Although blackface has been around before slavery, it gained much prominence due to and during slavery and attempts (in the USA and Europe) to continue to other POC and justify dominance over people of colour in the aftermath of slavery. Blackface minstrelsy came into existence in the USA in the nineteenth and twentieth century from Jim-Crow times onwards to portray people of colour as ignorant, dangerous and/or less than human. The English Gollywog was fashioned by author Florence Upton after an American  minstrel doll she had as a child. Likewise, the image of Zwarte Piet in the Netherlands has directly been fashioned in 1850 after the image of a slave during a time when the Netherlands still practiced slavery in its colonies. So-called ‘slave earrings’ and ‘house-boy’ or ‘page suits’ are a direct link, as are pictures of Zwarte Piet in actual ball and chains [pic]. What is striking are the many similarities between these and other instances of blackface across the globe. Their common origin is the image of the black slave, subjugated by white dominance.

“Blackface is/can be a positive image”

Blackface is stereotyping and stereotypes are by definition not positive or balanced. They are always meant to exaggerate differences and/or to oversimplify in a usually pejorative way. Because people tend to see what they expect to see, and because people have a natural tendency to twist and distort the characteristics of others until it fits their stereotype of that particular group, stereotyping reduces complexity to simplicity and leads to inaccuracy and prejudice. Stereotypes are caricatures meant to label individuals and groups for convenience and/or to make fun of them. Because of overgeneralization within social perception, stereotyping leads to a great deal of inaccuracy in social perception. Furthermore, because blackface originated in slavery and racism, it can never again be anything even remotely positive. From the start of blackface, white (mis) conceptions of black people were shaped by minstrelsy’s mocking caricatures. This fostered the often still enduring belief that people of colour are racially and socially inferior.

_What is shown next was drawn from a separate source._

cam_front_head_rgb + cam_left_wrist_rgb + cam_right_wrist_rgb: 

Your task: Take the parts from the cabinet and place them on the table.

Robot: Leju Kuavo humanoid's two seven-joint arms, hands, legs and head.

“People who talk about race are racist”

Racism is prejudice and discrimination based in social perceptions of biological differences between peoples. It often takes the form of social actions, practices or beliefs, or political systems that consider different races to be ranked as inherently superior or inferior to each other, based on presumed shared inheritable traits, abilities, or qualities. It may also hold that members of different races should be treated differently. The key to properly understand racism is, therefore, the issue of (economic, military, cultural) power and dominance of one group over another. Therefore, speaking of race or bringing up problems of racism is not in itself in any way racist.

“Racism against white people is a bigger problem today”

Such an argument stems from an incorrect understanding of what racism is (see above). Racism towards white people is actually not possible as long as whiteness is considered to be the standard of all (good) things and the main source of power and authority in this world. Until that changes, racism is something that is really only experienced by non-white people. Any harmful treatment of white people is, furthermore, nowhere near as pervasive or as long standing as harmful treatment of people of colour in past and/or present times.

“Blackface is just a lot of fun and people should not be so serious about it. It is not meant to be racist so therefore it’s not”

We have to ask ourselves if the practice of blackface is fun for everyone (and for whom), whether – given its origins – it is really funny at all and whether one group should have fun at the expense of another? Perhaps you are also not the one who gets to decide when something is fun or racist (taking into account your privilege again…). Furthermore, intent and effect are two very different things. Just because something might not be meant as racist, does not make it any less so. When you accidentally hit someone in the face, you apologise and promise not to do it again. You do not say “I did not mean it this way, so quit your whining”.